Pose estimator is a component to estimate ego vehicle pose which includes position and orientation. The final output should also include covariance, which represents the estimator's confidence on estimated pose. A pose estimator could either be estimate pose on local map, or it can estimate absolute pose using global localizer. The output pose can be published in any frame as long as /tf is provided to project into the "map" frame. Also, pose estimator should stop publishing pose if it is possible to calculate reliability of estimated pose(e.g. matching score with map) and the reliability is low.

Input#

Input Data Type
LiDAR sensor_msgs::PointCloud2
GNSS geometry_msgs::PoseWithCovarianceStamped
Pointcloud Map sensor_msgs::PointCloud2
Feedback from
Pose Twist Fusion Filter
geometry_msgs::PoseWithCovarianceStamped

Output#

Output Data Type Use Cases of the output
Initial Pose geometry_msgs::PoseWithCovarianceStamped Pose Twist Fusion Filter
Estimated Pose geometry_msgs::PoseWithCovarianceStamped Pose Twist Fusion Filter

Design#

This is a sample design of our implementation using NDT Scan Matcher. Pose_Estimator

We integrated 3D NDT registration method for sample pose estimation algorithm. The NDT registration method is a local localization method that requires a good initial guess before optimizing pose. In order to realize fully automatic localization, GNSS is used for first initialization. After first loop of pose estimation, the output of pose twist fusion filter is used as next initial guess of NDT registration.

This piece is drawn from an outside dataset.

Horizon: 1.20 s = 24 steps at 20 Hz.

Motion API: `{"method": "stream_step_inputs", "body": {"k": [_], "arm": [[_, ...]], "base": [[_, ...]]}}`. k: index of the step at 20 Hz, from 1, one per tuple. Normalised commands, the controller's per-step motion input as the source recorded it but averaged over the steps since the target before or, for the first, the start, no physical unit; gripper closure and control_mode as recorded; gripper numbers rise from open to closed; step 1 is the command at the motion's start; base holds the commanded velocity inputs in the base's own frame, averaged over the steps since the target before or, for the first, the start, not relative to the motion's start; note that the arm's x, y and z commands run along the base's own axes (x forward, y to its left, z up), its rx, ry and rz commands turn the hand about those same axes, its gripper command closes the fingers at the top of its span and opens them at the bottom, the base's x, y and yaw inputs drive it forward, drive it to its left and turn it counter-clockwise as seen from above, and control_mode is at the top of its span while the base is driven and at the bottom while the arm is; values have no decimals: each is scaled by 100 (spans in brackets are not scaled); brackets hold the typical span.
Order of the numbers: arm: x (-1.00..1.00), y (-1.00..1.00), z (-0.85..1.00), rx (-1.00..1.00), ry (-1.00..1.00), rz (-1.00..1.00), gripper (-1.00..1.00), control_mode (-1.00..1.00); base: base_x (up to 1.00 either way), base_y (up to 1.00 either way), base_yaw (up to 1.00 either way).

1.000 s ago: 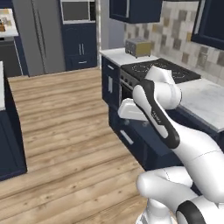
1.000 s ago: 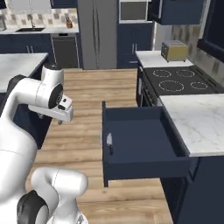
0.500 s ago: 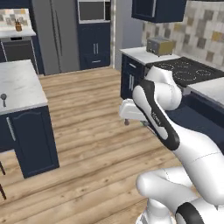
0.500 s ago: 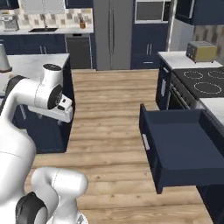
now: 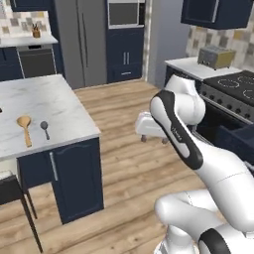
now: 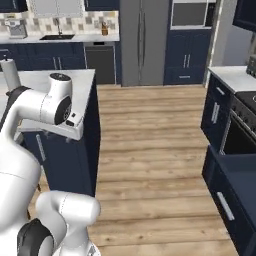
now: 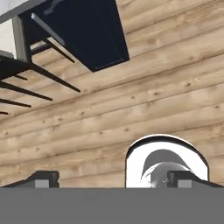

Note that NDT scan matcher does not publish pose when matching score calculated in alignment is less than threshold value to avoid publishing wrong estimated pose to Pose Twist Fusion Filter.

Lidar sensors usually operate at 10 ~ 20 Hz and therefore NDT alignment should be executed within approximately 100 ms. In order to reduce execution time, We apply two pointcloud preprocessors to raw pointcloud from lidar sensors; Crop Measurement Range and DownSampler.

  • Crop Measurement Range removes points far from ego vehicle.
  • DownSampler reduces the number of points by calculating a centroid of points in each voxelized grid.

Pose initializer adds height information into initial pose obtained from GNSS by looking for minimum height point from points within 1 m.